In the listing below, find the line that contains "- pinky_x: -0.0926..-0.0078" and the line that contains "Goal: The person". Quote both and every line between them, exactly, and nothing more.
--- EXERCISE DATA Enclosed Below ---
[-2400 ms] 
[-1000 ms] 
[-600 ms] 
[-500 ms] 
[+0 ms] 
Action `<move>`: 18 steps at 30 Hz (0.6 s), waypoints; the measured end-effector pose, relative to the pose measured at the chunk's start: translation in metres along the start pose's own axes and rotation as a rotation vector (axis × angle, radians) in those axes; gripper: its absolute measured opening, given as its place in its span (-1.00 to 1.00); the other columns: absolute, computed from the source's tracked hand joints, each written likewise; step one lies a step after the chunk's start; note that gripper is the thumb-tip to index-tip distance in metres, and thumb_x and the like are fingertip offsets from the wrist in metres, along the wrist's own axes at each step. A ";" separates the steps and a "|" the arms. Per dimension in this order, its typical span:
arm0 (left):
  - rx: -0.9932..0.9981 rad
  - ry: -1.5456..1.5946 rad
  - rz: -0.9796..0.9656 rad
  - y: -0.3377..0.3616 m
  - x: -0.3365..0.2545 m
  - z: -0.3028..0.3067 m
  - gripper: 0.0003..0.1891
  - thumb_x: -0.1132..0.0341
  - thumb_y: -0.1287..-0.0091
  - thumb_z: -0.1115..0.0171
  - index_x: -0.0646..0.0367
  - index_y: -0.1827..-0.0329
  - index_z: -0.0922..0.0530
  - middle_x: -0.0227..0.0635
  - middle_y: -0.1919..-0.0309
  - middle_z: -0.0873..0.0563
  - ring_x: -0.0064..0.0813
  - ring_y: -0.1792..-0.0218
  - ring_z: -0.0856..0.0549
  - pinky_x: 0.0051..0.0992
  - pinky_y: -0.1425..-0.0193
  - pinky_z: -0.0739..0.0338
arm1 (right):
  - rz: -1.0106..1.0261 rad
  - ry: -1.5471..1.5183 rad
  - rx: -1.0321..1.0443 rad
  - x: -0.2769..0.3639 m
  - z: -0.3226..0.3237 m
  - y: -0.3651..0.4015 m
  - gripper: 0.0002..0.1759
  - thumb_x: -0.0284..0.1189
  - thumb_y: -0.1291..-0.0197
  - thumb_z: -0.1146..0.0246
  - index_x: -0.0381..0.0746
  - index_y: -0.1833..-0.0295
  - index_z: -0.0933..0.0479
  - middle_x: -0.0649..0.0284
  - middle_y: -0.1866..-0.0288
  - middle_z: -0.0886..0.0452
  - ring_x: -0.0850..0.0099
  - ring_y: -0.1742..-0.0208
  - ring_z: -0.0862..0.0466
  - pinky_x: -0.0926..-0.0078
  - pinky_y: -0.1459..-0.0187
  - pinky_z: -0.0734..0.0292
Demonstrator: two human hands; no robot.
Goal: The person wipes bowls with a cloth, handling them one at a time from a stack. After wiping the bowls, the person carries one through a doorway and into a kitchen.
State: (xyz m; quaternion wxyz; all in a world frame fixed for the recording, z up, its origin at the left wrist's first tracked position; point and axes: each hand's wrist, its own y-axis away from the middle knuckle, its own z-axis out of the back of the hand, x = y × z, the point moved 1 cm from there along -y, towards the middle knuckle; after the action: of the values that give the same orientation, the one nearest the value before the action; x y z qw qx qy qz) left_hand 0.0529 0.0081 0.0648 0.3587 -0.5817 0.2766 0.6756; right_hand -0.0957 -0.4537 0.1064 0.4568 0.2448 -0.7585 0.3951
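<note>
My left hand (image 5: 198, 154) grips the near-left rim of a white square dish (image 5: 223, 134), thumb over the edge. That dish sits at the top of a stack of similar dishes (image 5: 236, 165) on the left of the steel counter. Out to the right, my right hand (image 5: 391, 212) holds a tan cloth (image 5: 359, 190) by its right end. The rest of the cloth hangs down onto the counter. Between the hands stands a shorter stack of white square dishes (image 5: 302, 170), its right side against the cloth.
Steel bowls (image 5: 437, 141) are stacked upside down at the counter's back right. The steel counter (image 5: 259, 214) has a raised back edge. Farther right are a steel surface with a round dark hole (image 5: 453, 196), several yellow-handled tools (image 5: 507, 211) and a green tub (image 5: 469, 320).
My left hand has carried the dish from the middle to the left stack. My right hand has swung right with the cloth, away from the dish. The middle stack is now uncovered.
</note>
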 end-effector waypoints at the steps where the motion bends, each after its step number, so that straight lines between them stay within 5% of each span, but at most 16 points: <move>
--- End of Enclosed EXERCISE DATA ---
SOLUTION FOR THIS EXERCISE:
  - pinky_x: -0.0926..-0.0078
  - pinky_y: -0.1459..-0.0187
  - pinky_z: -0.0734..0.0292
Demonstrator: two human hands; no robot.
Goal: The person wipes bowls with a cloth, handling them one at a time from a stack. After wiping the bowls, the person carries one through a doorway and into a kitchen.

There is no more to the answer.